Elisa Grandemange’s (Neuro’19) license plate reads “E THROWS.” It makes sense: Every day she spends hours practicing discus, javelin and hammer throws.
Most afternoons, the CU senior is among a handful of track-and-field athletes laboring at CU’s Potts Field throwing ring — heaving, refining form, keeping alert for errant missiles. They launch, rise, fly and arc back to earth, gashing it.
When Grandemange — a two-time Washington State high school discus champion and a triple-threat thrower at CU — lines up alongside competitors, she stands out.
“I’m almost always the smallest one out there,” she said.
At 5’5”, Grandemange relies on technique, touch and thousands of repetitions for success, including a personal best in the hammer in May, when she threw it 59.71 meters (195.89 feet) at NCAA Regionals.
Her mother, Leila, was a professional ballerina, and Grandemange, who was born in France, said she “learned rhythm, choreography and body awareness” early, all of which help when spinning 1,260 degrees in a few seconds with the briefest optimal window — a fraction of a second — to launch the 8.82 lb (4 kg) hammer.
Grandmange is exactly what her CU coach, Casey Malone, is looking for. “I would take the fast, coordinated, hard working, skillful, great competitor and fearless athlete any day over a larger athlete,” Malone said. “Elisa is all of those things.”
In the 10th grade, shin splints led Grandemange to step away from sprints and hurdles. She turned to javelin and discus. Her technique impressed coaches.
The hammer throw — now her specialty — came late.
“Hammer isn’t a high school sport,” she said. “It tears up the field.

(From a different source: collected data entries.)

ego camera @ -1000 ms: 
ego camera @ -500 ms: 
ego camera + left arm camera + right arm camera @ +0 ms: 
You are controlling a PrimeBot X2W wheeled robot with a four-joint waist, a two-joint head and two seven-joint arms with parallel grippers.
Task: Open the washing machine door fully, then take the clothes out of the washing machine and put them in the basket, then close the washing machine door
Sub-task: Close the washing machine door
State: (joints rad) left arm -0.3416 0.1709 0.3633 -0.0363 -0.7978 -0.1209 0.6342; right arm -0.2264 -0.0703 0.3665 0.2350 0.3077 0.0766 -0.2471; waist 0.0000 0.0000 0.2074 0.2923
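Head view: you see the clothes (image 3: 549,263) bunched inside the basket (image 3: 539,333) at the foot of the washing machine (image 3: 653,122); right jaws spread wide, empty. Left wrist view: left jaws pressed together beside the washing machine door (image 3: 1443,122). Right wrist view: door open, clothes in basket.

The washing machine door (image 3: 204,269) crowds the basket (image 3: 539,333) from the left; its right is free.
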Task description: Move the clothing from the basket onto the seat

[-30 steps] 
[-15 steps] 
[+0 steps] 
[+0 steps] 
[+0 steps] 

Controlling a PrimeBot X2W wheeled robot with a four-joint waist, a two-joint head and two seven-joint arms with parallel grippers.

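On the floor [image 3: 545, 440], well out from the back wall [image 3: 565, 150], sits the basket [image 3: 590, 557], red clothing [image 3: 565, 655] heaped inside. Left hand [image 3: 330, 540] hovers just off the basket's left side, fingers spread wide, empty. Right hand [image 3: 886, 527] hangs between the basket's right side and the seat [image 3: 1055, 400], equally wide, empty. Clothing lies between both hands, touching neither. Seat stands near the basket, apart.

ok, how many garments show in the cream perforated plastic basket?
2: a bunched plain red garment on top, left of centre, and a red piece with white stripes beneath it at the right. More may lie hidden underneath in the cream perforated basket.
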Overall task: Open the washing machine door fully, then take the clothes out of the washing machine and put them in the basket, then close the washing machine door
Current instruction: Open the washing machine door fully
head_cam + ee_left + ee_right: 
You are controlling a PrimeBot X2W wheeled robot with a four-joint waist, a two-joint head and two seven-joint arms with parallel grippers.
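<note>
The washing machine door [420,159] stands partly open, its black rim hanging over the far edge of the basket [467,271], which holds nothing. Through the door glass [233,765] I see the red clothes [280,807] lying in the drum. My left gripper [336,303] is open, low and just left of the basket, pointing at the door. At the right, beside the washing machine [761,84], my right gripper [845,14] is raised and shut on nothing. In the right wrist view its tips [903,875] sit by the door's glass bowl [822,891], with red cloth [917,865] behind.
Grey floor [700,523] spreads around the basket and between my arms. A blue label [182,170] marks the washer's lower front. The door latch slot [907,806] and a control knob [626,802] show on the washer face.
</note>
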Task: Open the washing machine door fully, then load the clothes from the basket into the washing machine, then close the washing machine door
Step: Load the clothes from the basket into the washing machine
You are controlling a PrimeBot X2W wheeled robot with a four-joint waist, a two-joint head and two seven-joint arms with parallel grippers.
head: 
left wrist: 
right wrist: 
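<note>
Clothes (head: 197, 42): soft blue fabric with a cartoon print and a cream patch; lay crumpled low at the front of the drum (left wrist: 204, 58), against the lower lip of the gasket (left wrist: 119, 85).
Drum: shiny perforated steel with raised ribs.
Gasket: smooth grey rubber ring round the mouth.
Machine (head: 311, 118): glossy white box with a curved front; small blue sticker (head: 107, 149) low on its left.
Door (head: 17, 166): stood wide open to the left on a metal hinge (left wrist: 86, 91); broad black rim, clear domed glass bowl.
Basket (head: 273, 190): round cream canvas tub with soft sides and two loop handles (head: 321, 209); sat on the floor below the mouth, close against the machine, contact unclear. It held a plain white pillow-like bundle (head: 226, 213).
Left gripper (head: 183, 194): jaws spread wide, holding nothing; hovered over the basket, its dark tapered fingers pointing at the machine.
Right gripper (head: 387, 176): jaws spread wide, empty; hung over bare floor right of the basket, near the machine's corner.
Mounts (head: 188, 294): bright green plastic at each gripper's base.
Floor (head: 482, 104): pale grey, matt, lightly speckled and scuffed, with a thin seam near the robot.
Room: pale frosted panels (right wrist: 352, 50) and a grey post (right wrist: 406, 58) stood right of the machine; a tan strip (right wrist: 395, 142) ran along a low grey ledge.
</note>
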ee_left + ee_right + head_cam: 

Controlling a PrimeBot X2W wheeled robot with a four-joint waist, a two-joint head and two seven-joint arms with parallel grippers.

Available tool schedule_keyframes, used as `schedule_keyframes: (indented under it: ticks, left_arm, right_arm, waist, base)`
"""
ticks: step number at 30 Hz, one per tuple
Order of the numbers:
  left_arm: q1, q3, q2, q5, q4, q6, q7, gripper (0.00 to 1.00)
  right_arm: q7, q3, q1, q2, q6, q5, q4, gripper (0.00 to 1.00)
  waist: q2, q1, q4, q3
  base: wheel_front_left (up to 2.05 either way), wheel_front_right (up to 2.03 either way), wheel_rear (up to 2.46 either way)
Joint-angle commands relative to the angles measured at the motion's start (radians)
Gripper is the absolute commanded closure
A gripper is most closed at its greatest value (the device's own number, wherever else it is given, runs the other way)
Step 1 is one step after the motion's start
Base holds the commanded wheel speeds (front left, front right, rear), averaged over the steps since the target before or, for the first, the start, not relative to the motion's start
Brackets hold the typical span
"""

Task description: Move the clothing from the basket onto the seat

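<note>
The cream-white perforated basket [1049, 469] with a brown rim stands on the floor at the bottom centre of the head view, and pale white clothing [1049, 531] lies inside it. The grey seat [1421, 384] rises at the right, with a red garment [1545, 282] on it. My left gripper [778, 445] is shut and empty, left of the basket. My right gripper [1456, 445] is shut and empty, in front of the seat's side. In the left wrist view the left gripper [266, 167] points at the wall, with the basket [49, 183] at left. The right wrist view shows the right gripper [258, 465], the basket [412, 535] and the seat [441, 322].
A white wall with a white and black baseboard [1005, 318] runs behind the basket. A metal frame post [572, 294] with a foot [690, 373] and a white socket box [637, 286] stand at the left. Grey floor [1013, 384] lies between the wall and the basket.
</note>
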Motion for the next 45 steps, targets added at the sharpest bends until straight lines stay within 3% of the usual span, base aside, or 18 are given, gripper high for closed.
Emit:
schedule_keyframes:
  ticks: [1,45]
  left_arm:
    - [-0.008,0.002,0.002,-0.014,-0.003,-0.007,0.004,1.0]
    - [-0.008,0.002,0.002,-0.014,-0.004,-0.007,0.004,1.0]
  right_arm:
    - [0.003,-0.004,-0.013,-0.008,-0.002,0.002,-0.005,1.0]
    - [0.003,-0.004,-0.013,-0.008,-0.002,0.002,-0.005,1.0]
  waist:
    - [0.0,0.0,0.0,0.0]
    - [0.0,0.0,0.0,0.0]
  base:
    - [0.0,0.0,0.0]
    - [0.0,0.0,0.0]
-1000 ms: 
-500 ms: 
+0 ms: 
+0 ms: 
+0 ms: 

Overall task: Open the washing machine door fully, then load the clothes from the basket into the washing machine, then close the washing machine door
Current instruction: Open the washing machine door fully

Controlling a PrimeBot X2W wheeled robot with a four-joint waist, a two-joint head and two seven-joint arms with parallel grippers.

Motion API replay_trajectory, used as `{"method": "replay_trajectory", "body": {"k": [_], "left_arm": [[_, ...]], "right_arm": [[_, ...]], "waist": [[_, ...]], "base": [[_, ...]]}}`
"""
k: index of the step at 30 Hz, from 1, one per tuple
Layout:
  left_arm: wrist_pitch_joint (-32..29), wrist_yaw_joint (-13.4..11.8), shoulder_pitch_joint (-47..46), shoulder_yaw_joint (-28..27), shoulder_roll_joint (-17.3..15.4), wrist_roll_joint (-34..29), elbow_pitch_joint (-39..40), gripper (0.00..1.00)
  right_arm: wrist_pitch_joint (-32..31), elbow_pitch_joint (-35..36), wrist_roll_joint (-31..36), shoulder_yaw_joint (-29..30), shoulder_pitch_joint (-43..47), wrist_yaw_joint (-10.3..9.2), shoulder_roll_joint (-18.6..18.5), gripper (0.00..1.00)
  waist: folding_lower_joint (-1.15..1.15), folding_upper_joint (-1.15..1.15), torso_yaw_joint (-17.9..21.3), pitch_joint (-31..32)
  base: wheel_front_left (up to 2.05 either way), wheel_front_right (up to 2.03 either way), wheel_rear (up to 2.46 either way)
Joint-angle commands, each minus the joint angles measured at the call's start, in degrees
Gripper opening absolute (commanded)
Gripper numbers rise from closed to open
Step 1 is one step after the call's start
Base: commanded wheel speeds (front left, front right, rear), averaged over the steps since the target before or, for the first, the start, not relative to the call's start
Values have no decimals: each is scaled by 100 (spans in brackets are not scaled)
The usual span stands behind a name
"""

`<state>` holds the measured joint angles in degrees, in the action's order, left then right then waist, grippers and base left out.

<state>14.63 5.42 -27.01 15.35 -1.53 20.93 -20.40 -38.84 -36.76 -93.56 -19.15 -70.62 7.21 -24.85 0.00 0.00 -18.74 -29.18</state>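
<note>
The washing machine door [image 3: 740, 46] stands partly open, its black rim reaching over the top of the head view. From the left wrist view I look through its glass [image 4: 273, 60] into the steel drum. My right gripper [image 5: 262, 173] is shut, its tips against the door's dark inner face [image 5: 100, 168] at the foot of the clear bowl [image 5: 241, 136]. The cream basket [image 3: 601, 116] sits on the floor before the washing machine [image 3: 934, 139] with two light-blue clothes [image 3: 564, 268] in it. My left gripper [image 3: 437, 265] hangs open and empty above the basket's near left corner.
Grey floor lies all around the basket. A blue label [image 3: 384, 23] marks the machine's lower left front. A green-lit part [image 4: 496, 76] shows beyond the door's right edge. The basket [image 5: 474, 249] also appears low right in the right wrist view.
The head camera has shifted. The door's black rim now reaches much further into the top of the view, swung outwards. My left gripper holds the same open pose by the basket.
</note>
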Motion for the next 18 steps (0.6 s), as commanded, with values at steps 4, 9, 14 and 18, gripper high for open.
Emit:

I had never even seen one until senior year.”
That’s when a local hammer coach introduced her to it.
They began practicing at a ring on an abandoned part of a golf course “in the middle of nowhere,” Grandmange said.
Five years later, the decision to add the hammer to her repertoire has led to a degree of NCAA prominence, and a recipe of sorts: A burst of ballet steps, four rotations — and a long throw.